Plans fell through


Plans have been scrapped for three Chinese students to attend Wiscasset High School this year. Their prospective host families all had personal situations come up that left them unable to make the commitment, Principal Deb Taylor said.
The loss of the host families was known by the end of the last school year, but the Chinese students are “very academically driven” and couldn't wait for the school to try to secure other families, Taylor said.
The benefits of the students' year here would have been multifold, according to Taylor and others interviewed: mutual cultural enrichment for Wiscasset High students and their classmates from China; for the Chinese students, a leg up on attending a U.S. college; and revenue for Regional School Unit 12 from the tuition.
The district would have gotten a total of about $45,000 if the three students had come this school year, Finance Manager Belinda Waterhouse said.

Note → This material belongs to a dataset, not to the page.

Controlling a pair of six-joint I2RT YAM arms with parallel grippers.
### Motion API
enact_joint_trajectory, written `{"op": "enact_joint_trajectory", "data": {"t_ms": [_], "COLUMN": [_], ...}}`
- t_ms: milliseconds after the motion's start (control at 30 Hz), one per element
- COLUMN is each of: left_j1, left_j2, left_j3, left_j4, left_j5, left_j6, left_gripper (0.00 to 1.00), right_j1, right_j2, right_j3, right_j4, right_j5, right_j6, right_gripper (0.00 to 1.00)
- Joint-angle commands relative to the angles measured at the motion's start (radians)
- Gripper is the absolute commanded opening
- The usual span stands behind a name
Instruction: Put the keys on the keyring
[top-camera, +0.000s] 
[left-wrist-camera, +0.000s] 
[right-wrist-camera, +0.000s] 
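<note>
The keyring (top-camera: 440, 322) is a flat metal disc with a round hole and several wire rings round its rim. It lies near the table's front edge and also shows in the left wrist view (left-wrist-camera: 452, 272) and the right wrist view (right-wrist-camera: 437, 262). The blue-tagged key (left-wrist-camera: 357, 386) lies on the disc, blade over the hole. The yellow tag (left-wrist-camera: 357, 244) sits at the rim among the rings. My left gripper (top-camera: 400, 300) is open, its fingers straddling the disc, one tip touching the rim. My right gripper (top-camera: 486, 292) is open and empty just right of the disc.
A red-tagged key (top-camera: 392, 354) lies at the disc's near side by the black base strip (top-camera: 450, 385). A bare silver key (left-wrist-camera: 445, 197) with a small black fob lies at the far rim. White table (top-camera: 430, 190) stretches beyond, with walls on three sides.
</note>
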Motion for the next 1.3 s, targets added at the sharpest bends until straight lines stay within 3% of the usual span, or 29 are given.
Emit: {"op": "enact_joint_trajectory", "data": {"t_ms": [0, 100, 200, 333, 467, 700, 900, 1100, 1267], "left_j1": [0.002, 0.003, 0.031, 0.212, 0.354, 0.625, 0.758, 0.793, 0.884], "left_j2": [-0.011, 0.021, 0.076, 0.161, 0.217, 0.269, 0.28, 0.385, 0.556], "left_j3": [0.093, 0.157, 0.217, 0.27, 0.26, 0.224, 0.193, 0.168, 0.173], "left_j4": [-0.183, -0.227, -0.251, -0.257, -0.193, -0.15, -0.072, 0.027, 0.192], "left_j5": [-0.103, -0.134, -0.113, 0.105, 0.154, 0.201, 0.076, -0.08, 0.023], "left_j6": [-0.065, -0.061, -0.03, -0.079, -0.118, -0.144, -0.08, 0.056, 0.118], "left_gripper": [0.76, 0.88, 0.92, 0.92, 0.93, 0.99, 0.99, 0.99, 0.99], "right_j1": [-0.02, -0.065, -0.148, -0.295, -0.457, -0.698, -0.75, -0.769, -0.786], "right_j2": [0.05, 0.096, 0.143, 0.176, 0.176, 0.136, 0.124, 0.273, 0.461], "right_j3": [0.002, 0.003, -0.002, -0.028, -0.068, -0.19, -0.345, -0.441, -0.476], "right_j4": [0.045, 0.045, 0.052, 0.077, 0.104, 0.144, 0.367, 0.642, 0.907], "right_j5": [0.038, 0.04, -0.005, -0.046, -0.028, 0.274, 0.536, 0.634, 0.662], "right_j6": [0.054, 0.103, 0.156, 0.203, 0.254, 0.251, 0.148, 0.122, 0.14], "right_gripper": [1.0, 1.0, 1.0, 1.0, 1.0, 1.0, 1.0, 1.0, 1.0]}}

The loss will not impact programs, because the district had not been counting on that tuition to cover specific budget costs, Waterhouse said.
A group of Wiscasset High students trained last year to serve as “ambassadors” for the Chinese students. “We were all so excited during training,” junior Michaela Trudeau said. “It was a really big disappointment hearing they couldn't come.”
“This was a huge chance for them to experience a totally different educational system,” senior Cormac Walsh said. As part of his training he learned that compared to American schools Chinese schools allow little time for students to interact with one another.
Dresden resident Ying Ying Brown, who helped train the ambassadors, agreed the year would have been a new social and educational experience for the students from her native China, and been good for the local teens. Many young Americans think of China only as a place that makes many of the products they buy, Brown said. The change of plans was “kind of sad,” she said. “I hope this is not the end.”
Taylor doesn't plan for it to be. She intends to try again to get Chinese students here for the 2013-2014 school year.
“We're very much in the initial phase of building relationships with China with an eye toward the future,” Taylor said. “I remain convinced that it's the right thing.”